_TASK TO COMPLETE_. Nothing but the lines below from the one containing "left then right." through the one containing "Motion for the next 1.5" should appear in the answer, exact and without pictures.

_SUPPLIED DATA_.
-*-*-
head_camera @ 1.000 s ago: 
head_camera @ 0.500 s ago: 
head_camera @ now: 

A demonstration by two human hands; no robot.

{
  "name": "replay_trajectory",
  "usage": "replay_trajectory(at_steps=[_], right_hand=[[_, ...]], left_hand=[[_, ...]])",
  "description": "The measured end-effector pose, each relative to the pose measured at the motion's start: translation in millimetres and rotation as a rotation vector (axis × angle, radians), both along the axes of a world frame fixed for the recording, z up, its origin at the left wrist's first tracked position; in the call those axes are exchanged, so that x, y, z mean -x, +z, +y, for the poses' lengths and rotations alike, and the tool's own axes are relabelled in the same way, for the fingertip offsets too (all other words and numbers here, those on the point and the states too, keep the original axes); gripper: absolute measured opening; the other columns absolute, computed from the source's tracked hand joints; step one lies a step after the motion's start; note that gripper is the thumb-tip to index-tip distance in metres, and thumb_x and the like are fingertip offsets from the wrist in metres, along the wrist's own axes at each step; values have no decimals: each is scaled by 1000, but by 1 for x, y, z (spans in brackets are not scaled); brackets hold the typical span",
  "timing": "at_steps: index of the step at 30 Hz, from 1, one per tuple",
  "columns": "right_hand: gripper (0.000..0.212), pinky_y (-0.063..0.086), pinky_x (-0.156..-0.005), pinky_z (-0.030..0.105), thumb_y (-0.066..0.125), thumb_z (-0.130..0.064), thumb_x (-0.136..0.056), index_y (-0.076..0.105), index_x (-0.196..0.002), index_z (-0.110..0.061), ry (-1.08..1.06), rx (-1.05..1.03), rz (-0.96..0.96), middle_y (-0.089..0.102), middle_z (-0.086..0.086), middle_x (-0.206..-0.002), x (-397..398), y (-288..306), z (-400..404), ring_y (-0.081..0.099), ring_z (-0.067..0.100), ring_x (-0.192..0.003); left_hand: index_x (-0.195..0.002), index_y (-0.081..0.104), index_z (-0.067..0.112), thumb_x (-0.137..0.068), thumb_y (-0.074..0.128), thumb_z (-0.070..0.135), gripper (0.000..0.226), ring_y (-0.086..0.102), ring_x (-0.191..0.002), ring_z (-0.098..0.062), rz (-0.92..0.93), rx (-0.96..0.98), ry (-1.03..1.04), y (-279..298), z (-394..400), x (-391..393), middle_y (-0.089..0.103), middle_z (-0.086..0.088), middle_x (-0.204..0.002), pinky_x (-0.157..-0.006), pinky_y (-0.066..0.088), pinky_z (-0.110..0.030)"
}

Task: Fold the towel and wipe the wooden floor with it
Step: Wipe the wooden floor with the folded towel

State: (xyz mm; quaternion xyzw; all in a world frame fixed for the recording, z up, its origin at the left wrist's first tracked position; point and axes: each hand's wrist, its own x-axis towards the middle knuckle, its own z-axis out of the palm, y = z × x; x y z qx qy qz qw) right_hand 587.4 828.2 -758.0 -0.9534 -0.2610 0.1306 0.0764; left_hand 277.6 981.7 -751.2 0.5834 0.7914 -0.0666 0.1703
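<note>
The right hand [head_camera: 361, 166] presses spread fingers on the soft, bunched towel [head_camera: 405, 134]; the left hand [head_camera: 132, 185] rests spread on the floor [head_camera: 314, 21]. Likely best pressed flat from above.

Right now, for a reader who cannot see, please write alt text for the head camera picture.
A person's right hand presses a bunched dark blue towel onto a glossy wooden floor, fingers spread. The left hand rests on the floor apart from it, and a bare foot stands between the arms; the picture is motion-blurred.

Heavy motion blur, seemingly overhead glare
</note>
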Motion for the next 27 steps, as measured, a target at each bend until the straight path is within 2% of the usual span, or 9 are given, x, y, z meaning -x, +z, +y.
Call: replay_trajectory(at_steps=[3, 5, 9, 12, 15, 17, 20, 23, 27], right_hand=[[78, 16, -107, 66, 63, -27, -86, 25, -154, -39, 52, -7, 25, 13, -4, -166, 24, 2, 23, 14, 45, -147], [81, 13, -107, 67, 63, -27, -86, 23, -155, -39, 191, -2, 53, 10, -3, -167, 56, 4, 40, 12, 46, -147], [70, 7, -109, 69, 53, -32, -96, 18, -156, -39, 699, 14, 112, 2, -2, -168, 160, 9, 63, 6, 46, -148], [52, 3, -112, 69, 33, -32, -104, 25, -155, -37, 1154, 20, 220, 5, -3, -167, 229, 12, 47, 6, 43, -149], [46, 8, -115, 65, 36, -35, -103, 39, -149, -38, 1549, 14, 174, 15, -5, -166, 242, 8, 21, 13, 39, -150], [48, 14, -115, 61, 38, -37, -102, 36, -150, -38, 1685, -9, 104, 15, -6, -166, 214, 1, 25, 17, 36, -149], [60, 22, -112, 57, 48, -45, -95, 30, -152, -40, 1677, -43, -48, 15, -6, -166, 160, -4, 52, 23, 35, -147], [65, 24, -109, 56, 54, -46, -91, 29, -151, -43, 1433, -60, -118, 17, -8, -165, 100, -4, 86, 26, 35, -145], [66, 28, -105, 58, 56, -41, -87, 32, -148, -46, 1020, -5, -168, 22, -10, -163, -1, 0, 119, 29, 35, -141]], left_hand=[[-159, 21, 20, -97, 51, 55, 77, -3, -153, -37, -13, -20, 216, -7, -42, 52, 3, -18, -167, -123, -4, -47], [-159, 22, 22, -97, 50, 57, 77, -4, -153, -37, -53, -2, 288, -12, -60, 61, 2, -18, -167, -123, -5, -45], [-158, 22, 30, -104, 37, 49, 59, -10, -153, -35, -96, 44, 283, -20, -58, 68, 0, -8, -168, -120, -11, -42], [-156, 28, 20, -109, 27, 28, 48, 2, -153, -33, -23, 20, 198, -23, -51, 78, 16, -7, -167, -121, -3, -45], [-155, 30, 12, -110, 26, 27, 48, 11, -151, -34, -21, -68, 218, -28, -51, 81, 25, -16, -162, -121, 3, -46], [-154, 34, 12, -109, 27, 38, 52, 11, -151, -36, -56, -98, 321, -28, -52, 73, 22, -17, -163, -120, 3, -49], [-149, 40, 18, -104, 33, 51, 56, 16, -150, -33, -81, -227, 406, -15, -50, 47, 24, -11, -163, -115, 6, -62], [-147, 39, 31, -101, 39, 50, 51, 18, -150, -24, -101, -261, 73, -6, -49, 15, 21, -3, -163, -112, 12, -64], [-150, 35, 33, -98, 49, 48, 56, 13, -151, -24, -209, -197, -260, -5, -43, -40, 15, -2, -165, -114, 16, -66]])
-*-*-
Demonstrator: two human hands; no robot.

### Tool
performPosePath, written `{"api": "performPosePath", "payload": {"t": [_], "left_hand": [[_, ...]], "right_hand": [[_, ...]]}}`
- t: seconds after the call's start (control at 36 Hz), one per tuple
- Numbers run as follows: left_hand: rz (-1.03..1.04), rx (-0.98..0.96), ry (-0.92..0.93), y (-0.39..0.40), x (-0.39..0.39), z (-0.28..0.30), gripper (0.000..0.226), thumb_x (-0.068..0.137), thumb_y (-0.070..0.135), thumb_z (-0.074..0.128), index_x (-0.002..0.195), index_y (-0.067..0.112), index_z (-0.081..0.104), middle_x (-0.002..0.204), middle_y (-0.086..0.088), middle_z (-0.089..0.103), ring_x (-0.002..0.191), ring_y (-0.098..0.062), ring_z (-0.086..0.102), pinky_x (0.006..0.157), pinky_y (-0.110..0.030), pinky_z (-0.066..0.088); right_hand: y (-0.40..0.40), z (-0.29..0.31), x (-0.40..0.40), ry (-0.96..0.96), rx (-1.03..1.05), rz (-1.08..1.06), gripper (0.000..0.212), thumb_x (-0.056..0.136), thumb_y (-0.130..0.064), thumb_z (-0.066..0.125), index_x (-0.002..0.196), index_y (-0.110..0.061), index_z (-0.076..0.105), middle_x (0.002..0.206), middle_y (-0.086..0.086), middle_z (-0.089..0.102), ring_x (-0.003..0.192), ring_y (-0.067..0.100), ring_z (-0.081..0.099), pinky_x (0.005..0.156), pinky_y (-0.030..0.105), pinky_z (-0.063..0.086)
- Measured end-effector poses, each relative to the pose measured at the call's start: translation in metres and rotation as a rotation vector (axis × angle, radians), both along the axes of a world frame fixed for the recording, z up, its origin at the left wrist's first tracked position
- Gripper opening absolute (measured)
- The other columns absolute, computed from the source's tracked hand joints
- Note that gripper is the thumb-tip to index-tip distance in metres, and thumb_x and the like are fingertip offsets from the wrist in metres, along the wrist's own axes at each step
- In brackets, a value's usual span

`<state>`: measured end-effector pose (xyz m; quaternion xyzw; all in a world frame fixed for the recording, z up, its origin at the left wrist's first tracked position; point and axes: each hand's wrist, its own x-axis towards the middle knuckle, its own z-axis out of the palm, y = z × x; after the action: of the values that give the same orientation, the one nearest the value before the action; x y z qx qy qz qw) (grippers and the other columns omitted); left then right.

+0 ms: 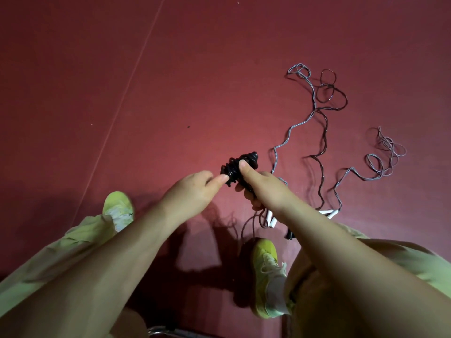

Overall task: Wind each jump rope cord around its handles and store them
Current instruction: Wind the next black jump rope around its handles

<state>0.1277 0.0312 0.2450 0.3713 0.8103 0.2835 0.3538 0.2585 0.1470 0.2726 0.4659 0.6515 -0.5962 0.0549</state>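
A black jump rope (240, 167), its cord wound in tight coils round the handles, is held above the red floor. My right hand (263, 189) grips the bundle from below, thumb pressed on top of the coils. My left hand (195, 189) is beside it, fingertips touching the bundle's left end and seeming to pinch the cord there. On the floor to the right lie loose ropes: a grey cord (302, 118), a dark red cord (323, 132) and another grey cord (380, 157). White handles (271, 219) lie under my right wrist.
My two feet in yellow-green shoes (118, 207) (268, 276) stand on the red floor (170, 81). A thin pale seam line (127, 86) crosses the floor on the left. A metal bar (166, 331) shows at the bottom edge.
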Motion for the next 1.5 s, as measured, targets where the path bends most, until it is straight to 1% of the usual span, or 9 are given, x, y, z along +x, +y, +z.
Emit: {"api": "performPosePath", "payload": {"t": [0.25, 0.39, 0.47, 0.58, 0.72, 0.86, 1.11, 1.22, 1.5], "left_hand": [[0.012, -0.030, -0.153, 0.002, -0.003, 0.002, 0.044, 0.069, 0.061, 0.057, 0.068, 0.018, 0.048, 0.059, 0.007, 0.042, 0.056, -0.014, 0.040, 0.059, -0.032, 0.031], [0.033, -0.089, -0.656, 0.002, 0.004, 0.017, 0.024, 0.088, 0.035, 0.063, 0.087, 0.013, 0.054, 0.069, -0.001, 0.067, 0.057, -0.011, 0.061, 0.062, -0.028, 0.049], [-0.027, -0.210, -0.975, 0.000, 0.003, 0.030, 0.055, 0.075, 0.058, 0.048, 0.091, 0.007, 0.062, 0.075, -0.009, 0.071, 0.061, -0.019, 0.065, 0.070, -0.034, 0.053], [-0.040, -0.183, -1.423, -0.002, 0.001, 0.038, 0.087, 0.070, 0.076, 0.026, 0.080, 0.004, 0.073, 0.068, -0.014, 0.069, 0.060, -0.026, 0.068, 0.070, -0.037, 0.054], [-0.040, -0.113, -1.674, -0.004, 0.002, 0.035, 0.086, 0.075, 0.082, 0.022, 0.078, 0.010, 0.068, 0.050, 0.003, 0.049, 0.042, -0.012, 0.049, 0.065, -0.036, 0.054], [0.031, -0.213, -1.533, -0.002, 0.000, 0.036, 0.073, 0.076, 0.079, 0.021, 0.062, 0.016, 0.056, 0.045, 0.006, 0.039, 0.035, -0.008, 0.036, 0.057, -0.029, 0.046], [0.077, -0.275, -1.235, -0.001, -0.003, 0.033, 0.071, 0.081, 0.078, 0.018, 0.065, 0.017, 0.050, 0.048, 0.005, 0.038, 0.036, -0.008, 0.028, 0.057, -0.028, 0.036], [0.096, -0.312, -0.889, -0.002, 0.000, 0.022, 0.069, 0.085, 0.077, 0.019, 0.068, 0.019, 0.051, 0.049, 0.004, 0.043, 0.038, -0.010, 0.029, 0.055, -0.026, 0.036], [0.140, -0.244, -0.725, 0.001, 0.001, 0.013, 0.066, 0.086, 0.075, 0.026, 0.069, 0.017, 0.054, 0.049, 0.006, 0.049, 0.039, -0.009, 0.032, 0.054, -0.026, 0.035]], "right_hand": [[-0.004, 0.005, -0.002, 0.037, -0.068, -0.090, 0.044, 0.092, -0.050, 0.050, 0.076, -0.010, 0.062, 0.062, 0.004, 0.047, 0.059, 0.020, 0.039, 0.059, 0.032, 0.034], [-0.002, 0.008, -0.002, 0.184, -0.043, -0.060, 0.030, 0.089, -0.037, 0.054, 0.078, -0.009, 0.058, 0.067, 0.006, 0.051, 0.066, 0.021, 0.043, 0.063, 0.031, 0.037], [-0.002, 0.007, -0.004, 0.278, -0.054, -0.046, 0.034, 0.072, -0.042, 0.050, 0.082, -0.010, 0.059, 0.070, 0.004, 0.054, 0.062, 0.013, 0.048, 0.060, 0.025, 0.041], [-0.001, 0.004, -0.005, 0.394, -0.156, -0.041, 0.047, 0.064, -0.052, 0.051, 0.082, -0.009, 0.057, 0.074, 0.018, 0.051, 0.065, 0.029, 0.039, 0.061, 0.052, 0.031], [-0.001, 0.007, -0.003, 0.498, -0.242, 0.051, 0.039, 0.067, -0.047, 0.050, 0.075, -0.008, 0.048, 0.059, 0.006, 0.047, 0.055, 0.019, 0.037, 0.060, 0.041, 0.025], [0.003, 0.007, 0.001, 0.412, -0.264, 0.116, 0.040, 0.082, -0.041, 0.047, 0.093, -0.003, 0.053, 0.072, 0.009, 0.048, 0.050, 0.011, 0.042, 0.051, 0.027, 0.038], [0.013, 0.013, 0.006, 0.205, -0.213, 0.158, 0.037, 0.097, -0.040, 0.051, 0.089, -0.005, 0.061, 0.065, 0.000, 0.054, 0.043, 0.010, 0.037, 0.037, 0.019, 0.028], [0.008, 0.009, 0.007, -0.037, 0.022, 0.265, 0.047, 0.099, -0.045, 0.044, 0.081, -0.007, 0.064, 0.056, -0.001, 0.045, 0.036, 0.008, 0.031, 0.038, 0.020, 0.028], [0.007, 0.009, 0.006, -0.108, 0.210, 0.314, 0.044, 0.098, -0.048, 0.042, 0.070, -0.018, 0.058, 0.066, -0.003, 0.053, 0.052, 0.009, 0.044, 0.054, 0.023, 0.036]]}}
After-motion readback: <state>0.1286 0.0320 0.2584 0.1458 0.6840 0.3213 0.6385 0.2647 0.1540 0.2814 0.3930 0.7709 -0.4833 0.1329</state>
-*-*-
_ANSWER TO THE EXERCISE_.
`<state>`: measured end-effector pose (xyz m; quaternion xyzw; all in a world frame fixed for the recording, z up, its origin at the left wrist's first tracked position; point and axes: each hand's wrist, its own x-axis towards the middle knuckle, its own z-axis out of the palm, y = z × x; after the action: of the values that give the same orientation, the one nearest the value before the action; x y z qx qy qz qw) (grippers and the other columns omitted); left then right.

+0 ms: 

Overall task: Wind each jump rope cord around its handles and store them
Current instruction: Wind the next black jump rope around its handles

<state>0.1277 0.0312 0.2450 0.3713 0.8103 0.2835 0.3538 0.2585 0.1470 0.2726 0.4659 0.6515 -0.5962 0.0549</state>
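A black jump rope (240, 167), its cord wound in tight coils round the handles, is held above the red floor. My right hand (263, 189) grips the bundle from below, thumb pressed on top of the coils. My left hand (195, 189) is beside it, fingertips touching the bundle's left end and seeming to pinch the cord there. On the floor to the right lie loose ropes: a grey cord (302, 118), a dark red cord (323, 132) and another grey cord (380, 157). White handles (271, 219) lie under my right wrist.
My two feet in yellow-green shoes (118, 207) (268, 276) stand on the red floor (170, 81). A thin pale seam line (127, 86) crosses the floor on the left. A metal bar (166, 331) shows at the bottom edge.
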Motion for the next 1.5 s, as measured, targets where the path bends most, until it is straight to 1% of the usual span, or 9 are given, x, y, z along +x, +y, +z.

The required response has been given in full.